Video Anomaly Detection Using Pre-Trained Deep Convolutional Neural Nets and Context Mining
Chongke Wu, Sicong Shao, Cihan Tunc, Salim Hariri

TL;DR
This paper presents a resource-efficient video anomaly detection method using pre-trained deep CNNs and context mining, suitable for IoT edge devices, achieving competitive results with low complexity.
Contribution
It introduces a novel approach combining pre-trained CNN feature extraction with context mining and autoencoders for efficient anomaly detection.
Findings
Achieves comparable performance to state-of-the-art methods on UCSD datasets.
Utilizes low-complexity models suitable for resource-constrained devices.
Demonstrates effectiveness of high-level feature and context-based analysis.
Abstract
Anomaly detection is critically important for intelligent surveillance systems to detect in a timely manner any malicious activities.

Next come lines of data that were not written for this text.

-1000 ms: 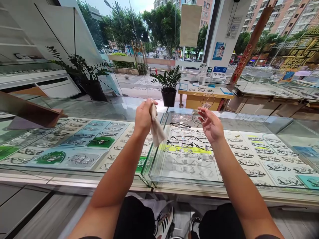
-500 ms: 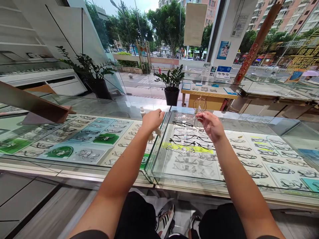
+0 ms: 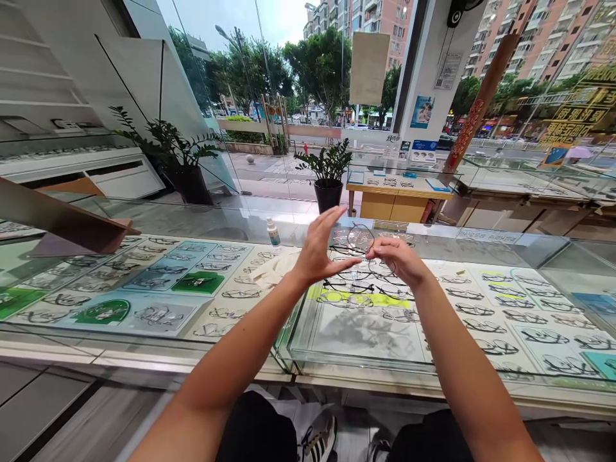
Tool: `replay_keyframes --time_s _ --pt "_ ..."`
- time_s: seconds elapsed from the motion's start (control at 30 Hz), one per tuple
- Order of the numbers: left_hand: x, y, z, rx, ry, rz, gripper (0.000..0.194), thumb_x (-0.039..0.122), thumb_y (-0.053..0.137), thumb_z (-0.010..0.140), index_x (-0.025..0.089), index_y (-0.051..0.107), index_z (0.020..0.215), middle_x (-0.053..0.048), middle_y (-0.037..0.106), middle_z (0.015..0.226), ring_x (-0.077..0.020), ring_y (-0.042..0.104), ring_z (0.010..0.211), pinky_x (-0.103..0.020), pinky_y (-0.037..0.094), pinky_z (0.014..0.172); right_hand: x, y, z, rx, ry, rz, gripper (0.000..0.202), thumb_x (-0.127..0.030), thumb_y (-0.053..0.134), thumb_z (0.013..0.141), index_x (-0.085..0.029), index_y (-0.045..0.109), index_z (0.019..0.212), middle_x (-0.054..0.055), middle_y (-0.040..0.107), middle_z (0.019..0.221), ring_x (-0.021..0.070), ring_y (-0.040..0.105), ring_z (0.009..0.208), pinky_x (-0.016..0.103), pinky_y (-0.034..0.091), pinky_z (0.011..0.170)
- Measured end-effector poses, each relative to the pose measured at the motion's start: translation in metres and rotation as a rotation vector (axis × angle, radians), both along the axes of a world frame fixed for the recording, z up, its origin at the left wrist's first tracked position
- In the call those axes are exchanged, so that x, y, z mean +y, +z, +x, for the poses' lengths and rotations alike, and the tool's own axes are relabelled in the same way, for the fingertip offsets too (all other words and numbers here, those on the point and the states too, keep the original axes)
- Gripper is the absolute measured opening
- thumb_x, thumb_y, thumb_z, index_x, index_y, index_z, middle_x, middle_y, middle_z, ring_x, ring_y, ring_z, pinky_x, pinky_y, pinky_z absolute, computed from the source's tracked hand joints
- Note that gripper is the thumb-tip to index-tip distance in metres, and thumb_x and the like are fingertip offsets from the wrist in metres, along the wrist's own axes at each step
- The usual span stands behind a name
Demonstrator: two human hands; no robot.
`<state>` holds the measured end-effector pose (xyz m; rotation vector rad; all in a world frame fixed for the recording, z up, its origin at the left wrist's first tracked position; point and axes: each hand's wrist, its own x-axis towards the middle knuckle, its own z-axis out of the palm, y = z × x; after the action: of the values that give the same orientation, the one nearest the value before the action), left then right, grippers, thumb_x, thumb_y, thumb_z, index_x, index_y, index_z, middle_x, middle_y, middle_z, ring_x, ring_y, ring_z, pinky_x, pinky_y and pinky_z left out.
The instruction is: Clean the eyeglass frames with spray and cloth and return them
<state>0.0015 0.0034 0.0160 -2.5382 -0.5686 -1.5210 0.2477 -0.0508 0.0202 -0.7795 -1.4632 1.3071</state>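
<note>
A pair of thin round eyeglasses (image 3: 360,236) is pinched in my right hand (image 3: 398,260) above the glass showcase. My left hand (image 3: 318,249), thumb and fingers spread wide, hovers just left of the eyeglasses without visibly touching them. A pale cleaning cloth (image 3: 275,269) lies crumpled on the countertop behind my left wrist. Beside the cloth stands a small spray bottle (image 3: 273,232) with a white top. Part of the eyeglasses is hidden behind my right fingers.
Rows of spectacle frames (image 3: 486,327) fill the glass showcase (image 3: 308,378) beneath both hands. A brown slanted panel (image 3: 62,218) juts in from the left. Potted plants (image 3: 328,189) stand beyond the counter, near the window. A wooden display table (image 3: 399,205) is farther back.
My left hand has let go of the cloth and moved right, its fingers opening near the eyeglasses. My right hand has lowered the eyeglasses and brought them slightly left.
</note>
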Motion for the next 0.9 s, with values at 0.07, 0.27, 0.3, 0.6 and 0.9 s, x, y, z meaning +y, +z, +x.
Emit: replay_keyframes --time_s 0.07,0.27,0.3,0.6,0.9 --pt "-0.007 -0.001 0.004 -0.009 -0.045 -0.027 0.104 0.068 0.083 0.085 0.025 0.037 0.167 -0.019 0.061 0.158 -0.0362 0.056 0.148 -0.055 0.045 0.125 0.0 0.0 0.001 -0.015 0.055 -0.011 0.025 -0.046 0.085 0.079 -0.022 0.079 0.073 0.005 0.073 0.085 0.0219 0.063 0.089 0.037 0.048 0.088" --pt "-0.01 -0.004 0.009 -0.107 -0.16 -0.117 0.071 0.058 0.091 0.081 0.025 0.064 0.138 -0.012 0.078 0.119 -0.0313 0.072 0.113 -0.049 0.056 0.102 0.0 -0.001 0.001 -0.007 0.138 -0.024 0.027 -0.046 0.087 0.079 -0.021 0.08 0.073 0.005 0.073 0.082 0.0186 0.056 0.077 0.034 0.047 0.078" --pt "-0.011 -0.003 0.009 -0.119 -0.161 -0.142 0.069 0.06 0.092 0.079 0.025 0.067 0.133 -0.011 0.079 0.114 -0.0305 0.072 0.108 -0.048 0.056 0.099 0.0 -0.001 0.002 -0.007 0.142 -0.026 0.027 -0.046 0.087 0.079 -0.021 0.08 0.074 0.005 0.073 0.082 0.0179 0.055 0.075 0.034 0.047 0.077" --pt "-0.016 0.0 0.009 -0.304 -0.179 -0.17 0.065 0.065 0.095 0.07 0.024 0.072 0.114 -0.003 0.07 0.091 -0.0203 0.063 0.083 -0.036 0.05 0.08 -0.005 -0.001 -0.001 0.025 0.11 0.011 0.049 -0.07 0.073 0.09 -0.023 0.086 0.09 0.007 0.077 0.091 0.0195 0.058 0.078 0.034 0.048 0.077" --pt "-0.016 -0.004 0.01 -0.397 -0.174 -0.226 0.066 0.072 0.091 0.07 0.025 0.074 0.112 -0.002 0.067 0.09 -0.021 0.061 0.085 -0.037 0.05 0.082 -0.007 -0.006 -0.002 0.043 0.031 0.046 0.052 -0.075 0.066 0.092 -0.028 0.086 0.093 0.005 0.071 0.081 0.0219 0.053 0.077 0.037 0.048 0.078"
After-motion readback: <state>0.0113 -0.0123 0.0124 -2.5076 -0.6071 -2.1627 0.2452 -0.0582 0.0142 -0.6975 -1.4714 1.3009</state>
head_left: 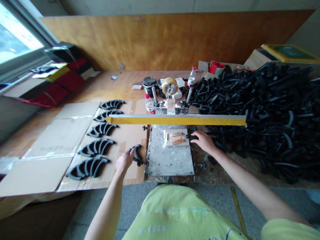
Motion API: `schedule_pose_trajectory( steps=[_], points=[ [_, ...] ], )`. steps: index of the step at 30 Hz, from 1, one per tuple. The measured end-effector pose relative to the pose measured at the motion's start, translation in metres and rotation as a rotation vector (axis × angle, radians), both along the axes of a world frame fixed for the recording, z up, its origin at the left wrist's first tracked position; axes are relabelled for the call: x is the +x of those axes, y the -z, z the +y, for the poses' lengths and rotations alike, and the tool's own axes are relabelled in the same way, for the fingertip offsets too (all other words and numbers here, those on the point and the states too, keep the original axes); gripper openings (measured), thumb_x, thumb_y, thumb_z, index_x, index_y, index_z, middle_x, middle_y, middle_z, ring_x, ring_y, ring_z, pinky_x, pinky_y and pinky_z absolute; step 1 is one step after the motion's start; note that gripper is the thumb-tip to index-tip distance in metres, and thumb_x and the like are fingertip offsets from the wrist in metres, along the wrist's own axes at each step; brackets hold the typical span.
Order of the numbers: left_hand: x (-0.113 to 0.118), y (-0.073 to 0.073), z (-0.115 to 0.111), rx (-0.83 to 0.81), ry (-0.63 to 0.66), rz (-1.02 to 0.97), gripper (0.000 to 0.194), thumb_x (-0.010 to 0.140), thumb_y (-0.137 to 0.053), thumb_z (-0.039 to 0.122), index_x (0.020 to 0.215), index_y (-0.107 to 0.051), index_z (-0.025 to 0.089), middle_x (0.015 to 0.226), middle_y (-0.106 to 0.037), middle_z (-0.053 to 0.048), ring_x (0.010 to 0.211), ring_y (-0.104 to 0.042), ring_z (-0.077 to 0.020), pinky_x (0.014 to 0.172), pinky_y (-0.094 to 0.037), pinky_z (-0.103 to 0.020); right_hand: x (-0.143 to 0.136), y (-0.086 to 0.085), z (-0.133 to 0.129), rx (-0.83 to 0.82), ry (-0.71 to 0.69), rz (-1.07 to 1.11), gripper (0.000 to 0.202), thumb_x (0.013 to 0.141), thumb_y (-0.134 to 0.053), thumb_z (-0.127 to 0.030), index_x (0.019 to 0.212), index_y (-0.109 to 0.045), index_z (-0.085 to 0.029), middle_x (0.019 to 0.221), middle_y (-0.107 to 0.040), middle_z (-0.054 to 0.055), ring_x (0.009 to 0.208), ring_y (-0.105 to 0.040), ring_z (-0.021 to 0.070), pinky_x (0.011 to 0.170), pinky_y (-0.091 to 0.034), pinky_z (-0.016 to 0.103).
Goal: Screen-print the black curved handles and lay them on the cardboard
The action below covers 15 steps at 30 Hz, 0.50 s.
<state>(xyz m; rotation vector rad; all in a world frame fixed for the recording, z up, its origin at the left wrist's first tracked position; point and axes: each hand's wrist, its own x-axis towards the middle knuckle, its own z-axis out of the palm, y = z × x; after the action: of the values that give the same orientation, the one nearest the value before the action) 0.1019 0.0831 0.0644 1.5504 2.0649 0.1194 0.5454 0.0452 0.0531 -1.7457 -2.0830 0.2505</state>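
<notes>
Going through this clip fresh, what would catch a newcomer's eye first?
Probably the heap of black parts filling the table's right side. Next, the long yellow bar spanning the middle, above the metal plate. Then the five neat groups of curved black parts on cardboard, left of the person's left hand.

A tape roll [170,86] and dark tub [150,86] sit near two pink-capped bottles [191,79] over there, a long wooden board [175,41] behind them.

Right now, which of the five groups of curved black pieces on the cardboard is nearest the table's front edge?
The front group, left of the left hand; the other four lie farther back, behind it.
</notes>
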Motion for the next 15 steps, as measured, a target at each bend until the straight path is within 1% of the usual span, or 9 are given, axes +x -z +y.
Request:
schedule_pose_trajectory(
  steps=[1, 2, 4, 6, 8, 9, 10, 12, 15],
  points=[
    [0.010, -0.014, 0.007, 0.039, -0.034, -0.100, 0.043, 0.085, -0.044, 0.057, 0.072, -0.061, 0.020, 0.045, -0.053, -0.001, 0.047, -0.055, -0.0179, 0.053, -0.040, -0.026, -0.024, -0.002, 0.009, 0.058, -0.031, 0.046, 0.020, 0.079, -0.070, -0.024, 0.099, -0.066, -0.024, 0.099, -0.070, 0.004, 0.095, -0.062, 0.0218, 0.084, -0.048, 0.035],
    [0.021, -0.030, 0.014, 0.102, -0.069, -0.248, 0.042, 0.085, -0.045, 0.057, 0.073, -0.061, 0.019, 0.046, -0.054, 0.000, 0.046, -0.053, -0.0165, 0.051, -0.039, -0.025, -0.047, -0.003, 0.017, 0.104, -0.057, 0.075, 0.018, 0.079, -0.071, -0.022, 0.096, -0.066, -0.024, 0.097, -0.070, 0.004, 0.095, -0.061, 0.0224, 0.084, -0.047, 0.035],
    [0.046, -0.063, 0.027, 0.287, -0.098, -0.608, 0.040, 0.084, -0.049, 0.058, 0.083, -0.060, 0.019, 0.052, -0.056, 0.001, 0.045, -0.050, -0.0132, 0.048, -0.038, -0.023, -0.083, -0.002, 0.028, 0.151, -0.117, 0.090, 0.016, 0.078, -0.073, -0.019, 0.093, -0.067, -0.023, 0.094, -0.070, 0.005, 0.095, -0.059, 0.0234, 0.084, -0.046, 0.037],
    [0.071, -0.095, 0.036, 0.469, -0.104, -0.912, 0.038, 0.082, -0.054, 0.057, 0.086, -0.058, 0.019, 0.055, -0.057, 0.003, 0.045, -0.048, -0.0106, 0.048, -0.039, -0.021, -0.102, 0.000, 0.031, 0.151, -0.182, 0.077, 0.018, 0.076, -0.075, -0.019, 0.092, -0.068, -0.022, 0.095, -0.071, 0.005, 0.094, -0.057, 0.0236, 0.084, -0.045, 0.037],
    [0.091, -0.121, 0.039, 0.592, -0.108, -1.122, 0.036, 0.082, -0.056, 0.055, 0.086, -0.058, 0.019, 0.056, -0.056, 0.003, 0.045, -0.048, -0.0089, 0.047, -0.039, -0.019, -0.107, 0.002, 0.029, 0.134, -0.240, 0.078, 0.019, 0.076, -0.076, -0.018, 0.093, -0.069, -0.022, 0.097, -0.071, 0.005, 0.094, -0.057, 0.0226, 0.084, -0.044, 0.036],
    [0.099, -0.131, 0.039, 0.626, -0.109, -1.193, 0.036, 0.083, -0.056, 0.054, 0.086, -0.059, 0.019, 0.055, -0.056, 0.004, 0.045, -0.047, -0.0084, 0.047, -0.039, -0.019, -0.106, 0.003, 0.028, 0.126, -0.262, 0.088, 0.018, 0.076, -0.075, -0.018, 0.092, -0.069, -0.021, 0.098, -0.071, 0.004, 0.094, -0.056, 0.0220, 0.085, -0.043, 0.036],
    [0.105, -0.139, 0.038, 0.645, -0.114, -1.243, 0.036, 0.083, -0.055, 0.054, 0.087, -0.059, 0.018, 0.054, -0.055, 0.004, 0.045, -0.047, -0.0081, 0.047, -0.039, -0.019, -0.104, 0.004, 0.026, 0.119, -0.278, 0.099, 0.016, 0.077, -0.074, -0.018, 0.092, -0.069, -0.021, 0.099, -0.071, 0.004, 0.094, -0.056, 0.0215, 0.086, -0.043, 0.036],
    [0.113, -0.148, 0.035, 0.657, -0.128, -1.290, 0.038, 0.085, -0.053, 0.054, 0.090, -0.061, 0.017, 0.052, -0.053, 0.004, 0.045, -0.048, -0.0081, 0.046, -0.039, -0.018, -0.099, 0.005, 0.026, 0.119, -0.281, 0.116, 0.011, 0.081, -0.070, -0.017, 0.091, -0.070, -0.021, 0.098, -0.072, 0.004, 0.095, -0.056, 0.0213, 0.087, -0.043, 0.037],
    [0.116, -0.149, 0.034, 0.658, -0.152, -1.272, 0.042, 0.086, -0.052, 0.056, 0.092, -0.062, 0.016, 0.052, -0.054, 0.004, 0.046, -0.050, -0.0085, 0.046, -0.039, -0.018, -0.099, 0.010, 0.031, 0.127, -0.218, 0.120, 0.013, 0.087, -0.062, -0.016, 0.094, -0.072, -0.020, 0.095, -0.072, 0.005, 0.093, -0.056, 0.0219, 0.087, -0.044, 0.038]
  ],
)
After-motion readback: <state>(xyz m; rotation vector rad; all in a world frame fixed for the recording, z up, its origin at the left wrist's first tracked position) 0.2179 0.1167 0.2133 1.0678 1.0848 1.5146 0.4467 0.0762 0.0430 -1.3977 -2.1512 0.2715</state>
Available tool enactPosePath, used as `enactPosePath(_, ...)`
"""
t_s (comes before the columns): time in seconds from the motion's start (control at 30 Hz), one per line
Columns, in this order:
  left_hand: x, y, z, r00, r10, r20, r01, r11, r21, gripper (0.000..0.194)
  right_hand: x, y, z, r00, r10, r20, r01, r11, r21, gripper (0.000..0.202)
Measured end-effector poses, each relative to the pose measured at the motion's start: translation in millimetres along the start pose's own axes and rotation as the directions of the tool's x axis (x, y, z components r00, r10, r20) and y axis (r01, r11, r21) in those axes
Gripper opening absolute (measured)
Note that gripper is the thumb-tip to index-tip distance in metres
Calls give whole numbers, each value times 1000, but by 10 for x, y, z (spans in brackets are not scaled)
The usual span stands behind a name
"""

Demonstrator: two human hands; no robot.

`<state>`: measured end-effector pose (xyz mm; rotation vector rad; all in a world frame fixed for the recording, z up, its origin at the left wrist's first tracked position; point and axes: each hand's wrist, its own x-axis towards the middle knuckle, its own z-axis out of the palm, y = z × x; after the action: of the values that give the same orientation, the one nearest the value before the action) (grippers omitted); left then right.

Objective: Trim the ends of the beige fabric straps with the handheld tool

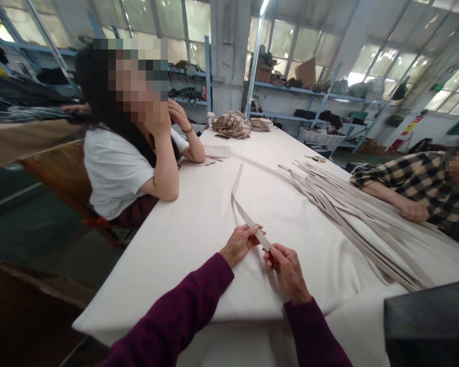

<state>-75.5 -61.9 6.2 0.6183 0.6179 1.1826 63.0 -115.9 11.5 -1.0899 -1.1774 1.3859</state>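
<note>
A long, flat, light beige fabric strip (245, 214) runs between my two hands over the near part of the white-covered table (199, 234). My left hand (245, 242) pinches it between thumb and fingers. Closer to me, my right hand (286, 265) grips the strip near its end, thumb on top. From my left hand the strip stretches away and bends partway along its length. To the right lies a loose bundle of similar beige strips (336, 219), spread lengthwise along the table.
A person in a white shirt (118, 163) leans on the table's left edge. A person in a checked shirt (416, 178) sits at the right. Folded fabric stacks (231, 125) and yellow-handled snips (318, 159) lie farther back. A dark box-shaped object (428, 321) stands near right.
</note>
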Motion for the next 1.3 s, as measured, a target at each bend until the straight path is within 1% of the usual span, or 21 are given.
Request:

Many video anomaly detection approaches using deep learning methods focus on a single camera video stream with a fixed scenario. These deep learning methods use large-scale training data with large complexity. As a solution, in this paper, we show how to use pre-trained convolutional neural net models to perform feature extraction and context mining, and then use denoising autoencoder with relatively low model complexity to provide efficient and accurate surveillance anomaly detection, which can be useful for the resource-constrained devices such as edge devices of the Internet of Things (IoT). Our anomaly detection model makes decisions based on the high-level features derived from the selected embedded computer vision models such as object…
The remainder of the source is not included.